# Coefficient of Determination in case of repeat points, in linear regression

1. Feb 4, 2010

### maverick280857

Hello,

In simple linear regression (or even in multiple linear regression) how does one prove that the coefficient of determination, given by

$$R^2 = \frac{SS_{Reg}}{SS_{Total}} = 1-\frac{SS_{Res}}{SS_{Total}}= 1-\frac{\sum_{i=1}^{n}(y_i-\hat{y}_i)^2}{\sum_{i=1}^{n}(y_i-\overline{y})^2}$$

is strictly less than 1, if there are repeat points? That is, if there are multiple values of the response $y_i$ at one value of the regressor $x_i$?

2. Feb 4, 2010

### EnumaElish

Wouldn't a general proof be sufficient?

3. Feb 4, 2010

### maverick280857

Well, it is easy to see that $R^2 \leq 1$. For the repeat-point case, I want to show that $R^2 < 1$.

4. Feb 5, 2010

### EnumaElish

Ah; thanks for pointing that out.

I have the outline of a heuristic proof. For R^2 = 1 the regression line has to coincide with all data points. Also, as a general matter, the regression line y = a + b x has to go through the sample averages of (X, Y) -- that is, mean(Y) = a + b mean(X). Suppose your data are {(x1, y1), (x1, y2), (x2, y3)}, y1 is not equal to y2, and your slope coefficient satisfies -infty < b < +infty.
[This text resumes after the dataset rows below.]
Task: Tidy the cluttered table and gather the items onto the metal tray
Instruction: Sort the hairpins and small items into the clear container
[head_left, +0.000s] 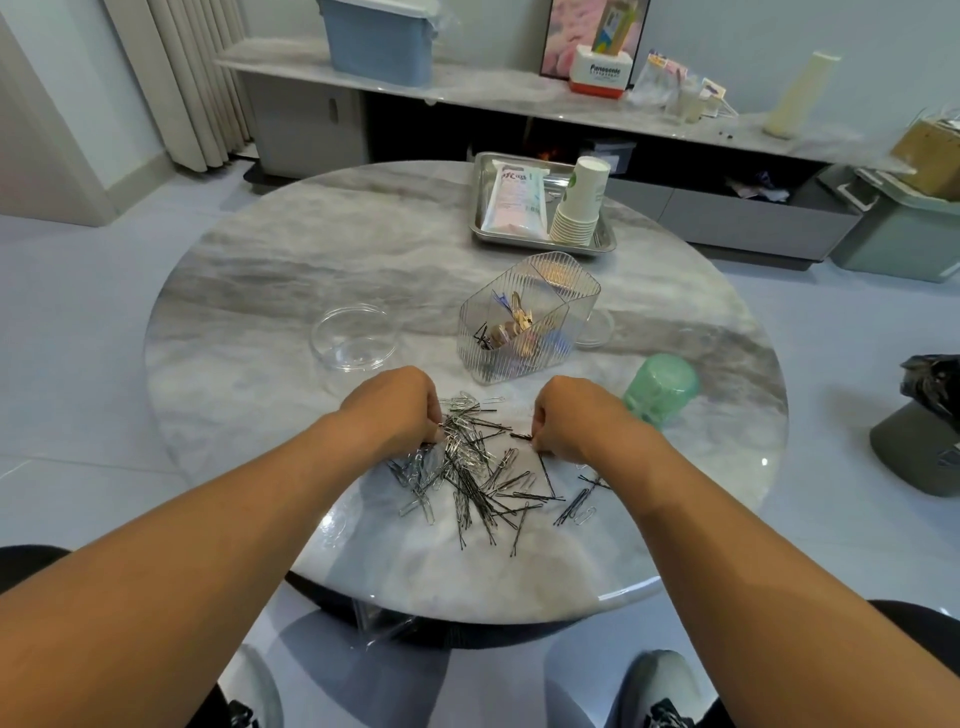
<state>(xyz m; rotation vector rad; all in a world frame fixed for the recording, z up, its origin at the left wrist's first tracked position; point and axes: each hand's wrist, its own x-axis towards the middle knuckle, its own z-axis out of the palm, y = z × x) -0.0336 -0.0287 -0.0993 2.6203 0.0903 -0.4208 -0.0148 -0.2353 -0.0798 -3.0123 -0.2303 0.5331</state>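
Note:
A heap of silver paper clips and black hairpins (478, 467) lies on the near part of the round marble table (249, 291). My left hand (397, 405) pinches paper clips at the heap's left edge. My right hand (574, 415) pinches black hairpins at its right side. The metal tray (480, 208) stands at the table's far side and holds a white packet (514, 200) and a stack of paper cups (579, 202). A clear ribbed organizer (524, 327) with small items inside stands between the heap and the tray.
A clear round dish (356, 338) sits left of the organizer, and its lid (597, 327) lies behind the organizer. A green cup (660, 389) lies on its side at the right. A few stray pins (582, 501) lie near my right wrist. A low cabinet (519, 98) stands behind the table.

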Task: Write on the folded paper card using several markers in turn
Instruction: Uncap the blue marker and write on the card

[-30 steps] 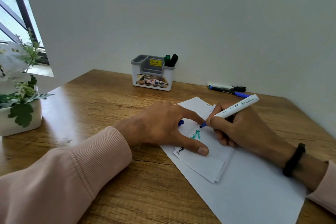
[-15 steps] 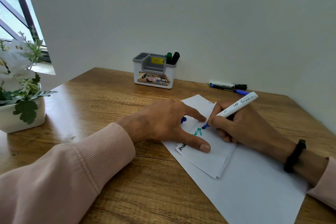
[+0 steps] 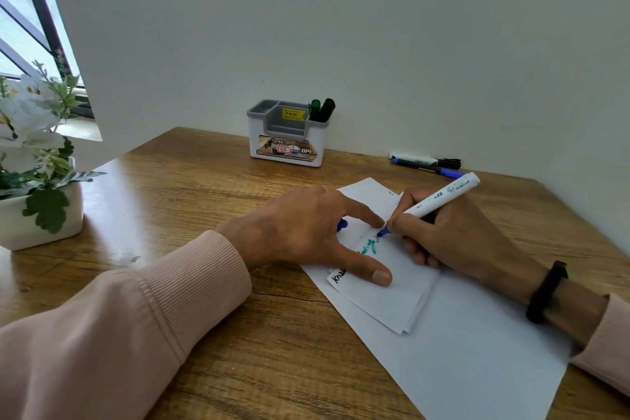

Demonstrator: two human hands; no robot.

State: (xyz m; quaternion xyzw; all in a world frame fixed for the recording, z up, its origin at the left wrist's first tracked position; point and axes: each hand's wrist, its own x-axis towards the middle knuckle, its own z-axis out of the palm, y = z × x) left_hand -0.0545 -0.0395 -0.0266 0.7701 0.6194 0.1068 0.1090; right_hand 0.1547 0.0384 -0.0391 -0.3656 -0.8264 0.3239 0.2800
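Now my right hand (image 3: 453, 235) pinches the white marker (image 3: 439, 203), its blue tip touching the folded card (image 3: 392, 290) beside green lettering. My left hand (image 3: 306, 232) presses the card flat, thumb and forefinger spread, on a white sheet (image 3: 477, 351) near the table's (image 3: 204, 317) right edge.

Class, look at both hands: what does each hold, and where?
The right hand grips the white marker low on its barrel. The left hand presses the folded card flat; whether it holds anything is unclear.
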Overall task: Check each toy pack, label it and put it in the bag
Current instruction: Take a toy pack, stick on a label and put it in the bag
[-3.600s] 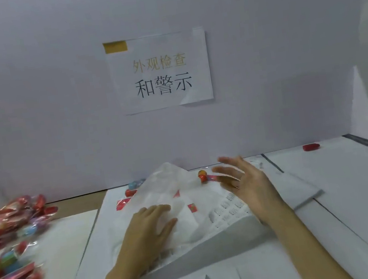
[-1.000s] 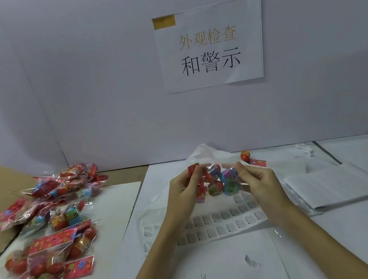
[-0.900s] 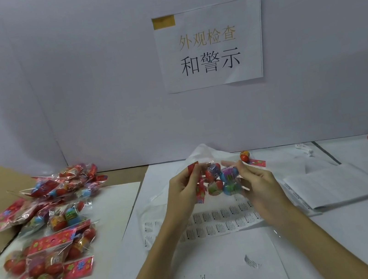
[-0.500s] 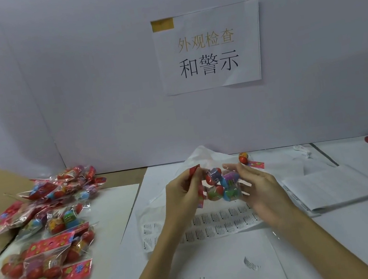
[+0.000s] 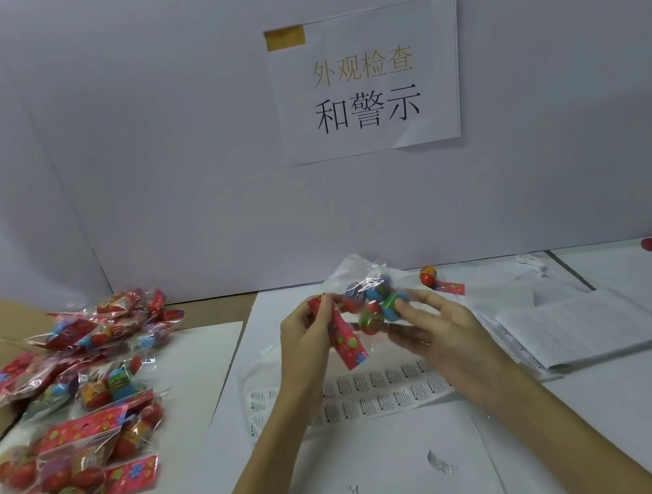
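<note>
The fingers (image 5: 313,318) of the left hand (image 5: 309,343) are pinched on the red header card of one toy pack (image 5: 368,308), which is held up over the middle of the desk (image 5: 640,410), while its clear pouch of coloured balls is cradled on the loosely spread fingers of the right hand (image 5: 438,320). This pack is judged to be under inspection only, with no label seen on it yet, and a heap of unchecked packs (image 5: 70,398) is left at the left. Just below the hands a label sheet (image 5: 365,398) is laid flat, a white bag (image 5: 351,270) is glimpsed behind them, folded papers (image 5: 585,329) lie to the right, and nothing is seen blocking the reach.
</note>
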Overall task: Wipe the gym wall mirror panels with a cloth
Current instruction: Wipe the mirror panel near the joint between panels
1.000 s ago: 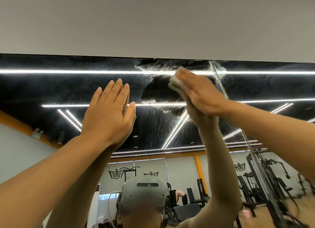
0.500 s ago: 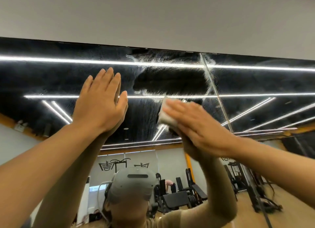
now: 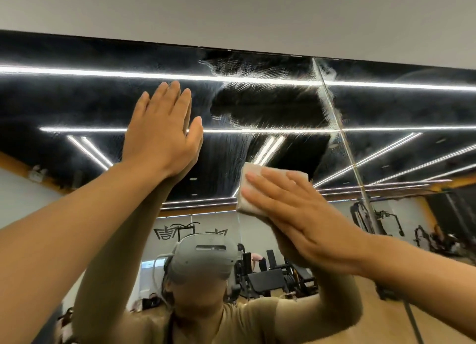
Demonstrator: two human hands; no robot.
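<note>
A wall mirror panel (image 3: 77, 104) fills the view, hazy with streaks and a cleaner dark patch near its top right. A thin vertical seam (image 3: 334, 117) divides it from the adjoining mirror panel (image 3: 412, 106) on the right. My right hand (image 3: 304, 215) presses a folded white cloth (image 3: 247, 189) flat against the glass, just left of the seam and below the clean patch. My left hand (image 3: 162, 132) lies flat on the glass, fingers together and pointing up, holding nothing.
A plain grey wall (image 3: 231, 11) runs above the mirror's top edge. The glass reflects ceiling light strips, gym machines and benches, a wooden floor, and a person wearing a grey headset.
My right hand has slid the cloth down the glass from near the top edge, leaving a cleaner dark patch above. The left hand stays flat on the mirror.
</note>
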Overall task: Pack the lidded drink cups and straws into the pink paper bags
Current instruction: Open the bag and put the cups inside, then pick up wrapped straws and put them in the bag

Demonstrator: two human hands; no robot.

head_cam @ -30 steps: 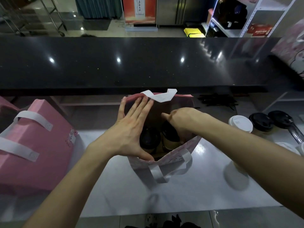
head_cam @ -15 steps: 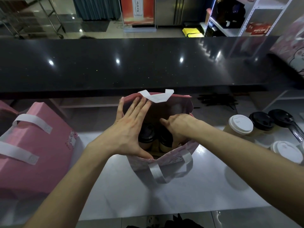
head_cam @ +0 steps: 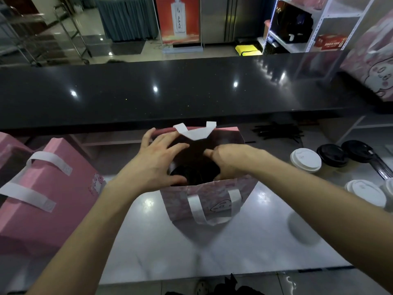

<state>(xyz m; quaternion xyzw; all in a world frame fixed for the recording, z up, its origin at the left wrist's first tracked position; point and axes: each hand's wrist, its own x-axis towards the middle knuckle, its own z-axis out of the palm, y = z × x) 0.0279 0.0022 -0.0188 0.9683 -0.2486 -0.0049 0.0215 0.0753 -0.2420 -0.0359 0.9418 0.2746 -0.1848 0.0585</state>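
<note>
A pink paper bag (head_cam: 212, 199) with white handles stands open on the white worktop (head_cam: 234, 248). My left hand (head_cam: 157, 165) lies spread over the bag's left side, thumb at the near rim and fingertips at the far rim. My right hand (head_cam: 228, 160) reaches down into the bag's mouth, its fingers curled round a dark-lidded cup (head_cam: 191, 174) and mostly hidden by the front wall. More lidded cups stand to the right: one white-lidded (head_cam: 306, 159), two black-lidded (head_cam: 331, 155). Black straws (head_cam: 276, 133) lie behind them.
Two more pink bags (head_cam: 42, 188) lie at the left. A raised black counter (head_cam: 191, 92) runs across behind the worktop, with another pink bag (head_cam: 370, 60) on its right end. Another white lid (head_cam: 364, 192) sits at the right edge.
My right hand has sunk lower into the bag with the cup. The left fingers have spread wider across the opening. The cups inside show less.
</note>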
If b(mean(X) - x1) equals mean(Y) - y1 then Y(x1) = y1, and the regression line does not go through y2.

If b(mean(X) - x1) equals mean(Y) - y2 then Y(x1) = y2, and the regression line does not go through y1.

If b(mean(X) - x1) equals neither mean(Y) - y1 nor mean(Y) - y2 then the regression line does not go through y1 or y2.

Last edited: Feb 5, 2010